Chapter 1: Basic Statistics

UVSTA

Computes basic univariate statistics.

Required Arguments

X — |NROW| by NVAR + m matrix containing the data, where m is 0, 1, or 2 depending on whether any column(s) of X correspond to weights and/or frequencies.   (Input)

STAT — 15 by NVAR matrix containing in each row statistics on all of the variables.   (Output, if IDO = 0 or 1; input/output, if IDO = 2 or 3.)
The columns of STAT correspond to the columns of X, except for the columns of X containing weights or frequencies. (The columns beyond the weights or frequencies column are shifted to the left.)

I          STAT(I, *)

1          contains means

2          contains variances

3          contains standard deviations

4          contains coefficients of skewness

5          contains coefficients of excess (kurtosis)

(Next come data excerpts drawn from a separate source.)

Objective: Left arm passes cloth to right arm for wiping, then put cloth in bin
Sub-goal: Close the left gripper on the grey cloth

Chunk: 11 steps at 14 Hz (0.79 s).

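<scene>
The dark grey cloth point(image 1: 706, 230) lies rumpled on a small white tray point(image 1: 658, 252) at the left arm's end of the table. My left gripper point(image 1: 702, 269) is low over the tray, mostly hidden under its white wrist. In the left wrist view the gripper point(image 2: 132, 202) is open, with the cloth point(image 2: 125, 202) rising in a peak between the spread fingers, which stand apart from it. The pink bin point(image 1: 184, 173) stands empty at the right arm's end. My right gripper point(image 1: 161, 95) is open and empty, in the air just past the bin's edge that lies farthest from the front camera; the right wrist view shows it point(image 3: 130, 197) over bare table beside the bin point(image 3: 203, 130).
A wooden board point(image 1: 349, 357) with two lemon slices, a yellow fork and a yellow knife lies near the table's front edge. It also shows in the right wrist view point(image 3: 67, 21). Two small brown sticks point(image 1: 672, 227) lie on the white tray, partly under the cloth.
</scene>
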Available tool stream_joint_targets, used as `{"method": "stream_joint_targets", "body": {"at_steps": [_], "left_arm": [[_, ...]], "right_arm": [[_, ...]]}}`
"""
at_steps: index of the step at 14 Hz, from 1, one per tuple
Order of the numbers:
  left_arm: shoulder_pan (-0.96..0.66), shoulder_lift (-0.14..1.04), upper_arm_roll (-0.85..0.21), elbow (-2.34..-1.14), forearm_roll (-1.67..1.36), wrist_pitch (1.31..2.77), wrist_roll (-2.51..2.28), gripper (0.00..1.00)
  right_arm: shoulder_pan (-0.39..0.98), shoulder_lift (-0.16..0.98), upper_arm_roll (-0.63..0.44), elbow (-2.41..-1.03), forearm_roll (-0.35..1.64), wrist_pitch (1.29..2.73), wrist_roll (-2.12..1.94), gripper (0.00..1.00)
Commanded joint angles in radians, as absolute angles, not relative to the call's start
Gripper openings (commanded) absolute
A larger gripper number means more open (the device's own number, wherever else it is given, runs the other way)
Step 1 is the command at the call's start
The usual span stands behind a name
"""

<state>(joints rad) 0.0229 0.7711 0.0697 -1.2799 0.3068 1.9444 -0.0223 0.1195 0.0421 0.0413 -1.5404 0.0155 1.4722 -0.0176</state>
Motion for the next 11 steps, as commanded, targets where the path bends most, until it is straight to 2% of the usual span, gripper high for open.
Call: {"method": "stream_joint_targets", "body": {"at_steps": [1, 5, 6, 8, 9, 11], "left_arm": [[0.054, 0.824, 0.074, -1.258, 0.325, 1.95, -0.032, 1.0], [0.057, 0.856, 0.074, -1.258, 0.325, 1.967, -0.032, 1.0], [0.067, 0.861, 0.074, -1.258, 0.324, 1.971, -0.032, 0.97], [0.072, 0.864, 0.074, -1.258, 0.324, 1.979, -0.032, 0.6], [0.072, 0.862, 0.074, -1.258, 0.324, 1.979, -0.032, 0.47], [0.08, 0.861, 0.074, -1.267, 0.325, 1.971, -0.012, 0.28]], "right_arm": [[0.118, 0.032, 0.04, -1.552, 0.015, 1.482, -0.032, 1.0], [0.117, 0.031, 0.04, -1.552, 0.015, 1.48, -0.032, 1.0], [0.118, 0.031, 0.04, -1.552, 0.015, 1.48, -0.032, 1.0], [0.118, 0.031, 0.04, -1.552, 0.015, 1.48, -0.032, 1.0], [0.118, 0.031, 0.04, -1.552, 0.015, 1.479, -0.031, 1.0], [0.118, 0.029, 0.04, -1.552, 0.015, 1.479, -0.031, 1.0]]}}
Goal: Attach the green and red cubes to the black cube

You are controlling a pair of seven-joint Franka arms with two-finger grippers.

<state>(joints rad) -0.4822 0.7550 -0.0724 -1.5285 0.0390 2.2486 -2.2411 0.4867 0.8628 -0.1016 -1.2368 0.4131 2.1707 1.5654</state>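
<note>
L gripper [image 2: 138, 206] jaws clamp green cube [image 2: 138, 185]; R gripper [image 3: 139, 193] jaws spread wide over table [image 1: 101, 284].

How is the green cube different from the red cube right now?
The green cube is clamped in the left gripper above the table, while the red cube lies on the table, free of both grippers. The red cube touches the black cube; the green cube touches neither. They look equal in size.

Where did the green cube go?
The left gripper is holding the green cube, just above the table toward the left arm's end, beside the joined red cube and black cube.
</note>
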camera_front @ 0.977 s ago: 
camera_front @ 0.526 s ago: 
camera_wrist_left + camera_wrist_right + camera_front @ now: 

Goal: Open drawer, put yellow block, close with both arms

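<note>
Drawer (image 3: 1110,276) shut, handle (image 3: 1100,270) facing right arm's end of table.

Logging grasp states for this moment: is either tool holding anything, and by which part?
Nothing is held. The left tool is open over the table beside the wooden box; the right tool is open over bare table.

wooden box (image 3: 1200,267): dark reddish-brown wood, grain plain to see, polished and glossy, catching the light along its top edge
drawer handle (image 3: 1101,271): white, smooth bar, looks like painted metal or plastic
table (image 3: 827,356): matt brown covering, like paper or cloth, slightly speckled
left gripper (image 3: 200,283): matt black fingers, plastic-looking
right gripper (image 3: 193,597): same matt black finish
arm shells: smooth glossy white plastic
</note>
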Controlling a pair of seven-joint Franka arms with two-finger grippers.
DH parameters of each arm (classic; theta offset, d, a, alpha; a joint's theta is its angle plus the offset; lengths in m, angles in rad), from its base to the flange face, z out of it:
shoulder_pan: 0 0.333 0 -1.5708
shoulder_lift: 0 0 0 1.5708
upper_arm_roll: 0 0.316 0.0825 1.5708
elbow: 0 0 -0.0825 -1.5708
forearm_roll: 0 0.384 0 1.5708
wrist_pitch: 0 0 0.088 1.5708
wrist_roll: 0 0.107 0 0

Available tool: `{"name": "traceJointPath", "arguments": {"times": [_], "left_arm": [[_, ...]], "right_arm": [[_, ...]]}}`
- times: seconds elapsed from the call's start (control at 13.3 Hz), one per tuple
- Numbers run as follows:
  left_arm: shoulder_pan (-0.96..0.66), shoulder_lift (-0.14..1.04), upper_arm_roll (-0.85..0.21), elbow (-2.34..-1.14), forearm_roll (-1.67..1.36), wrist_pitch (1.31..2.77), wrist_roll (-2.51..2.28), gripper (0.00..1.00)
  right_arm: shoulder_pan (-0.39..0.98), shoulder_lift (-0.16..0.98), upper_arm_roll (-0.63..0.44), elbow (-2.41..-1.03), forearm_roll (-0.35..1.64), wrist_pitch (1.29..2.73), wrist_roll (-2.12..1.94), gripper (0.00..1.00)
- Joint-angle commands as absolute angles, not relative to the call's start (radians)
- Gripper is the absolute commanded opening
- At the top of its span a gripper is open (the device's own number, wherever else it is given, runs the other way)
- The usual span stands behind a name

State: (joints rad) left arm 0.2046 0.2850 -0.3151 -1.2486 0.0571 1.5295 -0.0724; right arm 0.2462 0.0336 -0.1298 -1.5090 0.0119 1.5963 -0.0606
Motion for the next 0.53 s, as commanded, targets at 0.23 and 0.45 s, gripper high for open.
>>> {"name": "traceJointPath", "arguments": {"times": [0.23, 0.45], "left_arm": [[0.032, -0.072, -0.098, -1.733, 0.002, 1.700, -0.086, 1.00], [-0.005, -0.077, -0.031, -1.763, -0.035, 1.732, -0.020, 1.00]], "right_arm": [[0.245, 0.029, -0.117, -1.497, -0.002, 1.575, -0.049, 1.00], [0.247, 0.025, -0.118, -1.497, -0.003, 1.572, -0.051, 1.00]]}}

6          contains minima

7          contains maxima

8          contains ranges

9          contains coefficients of variation, when they are defined. If the coefficient of variation is not defined for a given variable, STAT(9, *) contains a zero in the corresponding position.

10        contains numbers (counts) of nonmissing observations

11        is used only when CONPRM is positive, and, in this case, contains the lower confidence limit for the mean (assuming normality)

12        is used only when CONPRM is positive, and, in this case, contains the upper confidence limit for the mean (assuming normality)

13        is used only when CONPRV is positive, and, in this case, contains the lower confidence limit for the variance (assuming normality).

14        is used only when CONPRV is positive, and, in this case, contains the upper confidence limit for the variance (assuming normality).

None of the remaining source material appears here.